Although age restrictions loom, people younger than 18 can still get SIM cards in Nigeria
News articles in Nigeria claim that the Nigerian Communications Commission (NCC) has banned the sale of SIM cards to children younger than 18. This is misleading: the NCC is indeed considering the move, as reflected in one of its draft regulations, but the policy is yet to come into effect. An NCC spokesperson confirmed this to AFP Fact Check.
A number of news articles in Nigeria, including this one, were published with the headline “NCC bans Nigerians below 18 years from obtaining SIM cards,” giving the impression that an effective ban has already been applied to minors owning mobile SIM cards.

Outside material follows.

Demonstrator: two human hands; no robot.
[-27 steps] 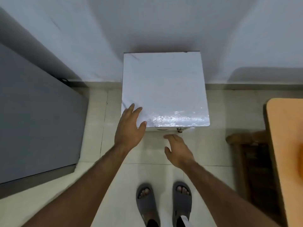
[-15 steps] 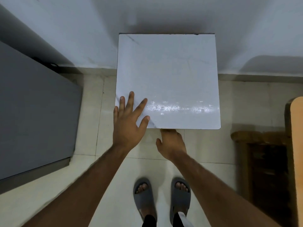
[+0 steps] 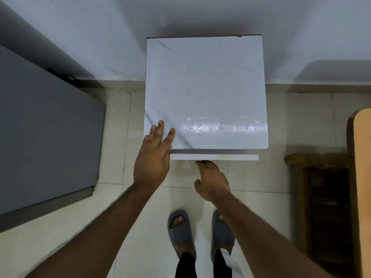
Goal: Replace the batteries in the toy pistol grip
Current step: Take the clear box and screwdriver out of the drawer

Similar reports were carried by other news outlets here and here, claiming that “the Nigerian Communications Commission (NCC) has banned anyone below the age of 18 from registering and owning a SIM in Nigeria.”
The post by YabaLeftOnline cites a draft copy of the “modified Registration of Telephone Subscribers Regulations”.
NCC has been tweaking its telecommunications policies to combat security threats in Nigeria. In 2015, Africa's biggest wireless operator MTN was sanctioned after failing to disconnect 5.1 million subscribers in Nigeria.
The authorities feared that some of those lines were being used by Boko Haram insurgents. The company was fined 3.2 billion euros ($3.9 billion). After negotiations, the company paid out 1.2 billion euros ($1.7 billion).
Recently, there has been rising unrest and terrorist activities in Nigeria. The country recorded the abduction of about 1,000 school children over a seven-month period from December 2020, mostly in the northwest region. To cut off criminal gangs, Nigeria enforced a strict SIM registration process, forbidding the sale of SIM cards for four months.
After the sale restriction was lifted, the NCC shut down telecommunications in Zamfara state and part of Kaduna state – both in the northwest – for security reasons.
No ban on minors
The NCC is indeed considering the exclusion of minors from registering and buying a SIM card in Nigeria. In the draft copy of “Registration of Telephone Subscribers Regulation,” uploaded to its website, the commission said a “subscriber means a person not below the age of eighteen (18) years who subscribes to mobile telecommunication services by purchasing a subscription medium or entering into a subscription contract with a licensee”.
However, this restriction remains under discussion and is not yet part of the new laws. A public hearing over the draft amendments reported in the local media (here and here) showed that stakeholders in the industry oppose the imposition of an age limit.
NCC spokesperson Ikechukwu Adinde also denied the reports of a ban, calling them “not only misleading and inaccurate; but a misinformation and mischaracterisation of the proceedings of the Public Inquiry on the Reviewed/Draft Registration of Telephone Subscribers Regulations, which took place on Tuesday, October 6, 2021”.
He added: “The consultative engagement process is still ongoing, as the commission is reviewing all input from relevant stakeholders in this regard and will consider and deliberate on all comments before issuing a final regulatory instrument.”
The proposal, which lists national security as a consideration, notes that parents and guardians can acquire SIM cards in their names on behalf of their children and wards, and assume whatever responsibilities or liabilities that arise from their use.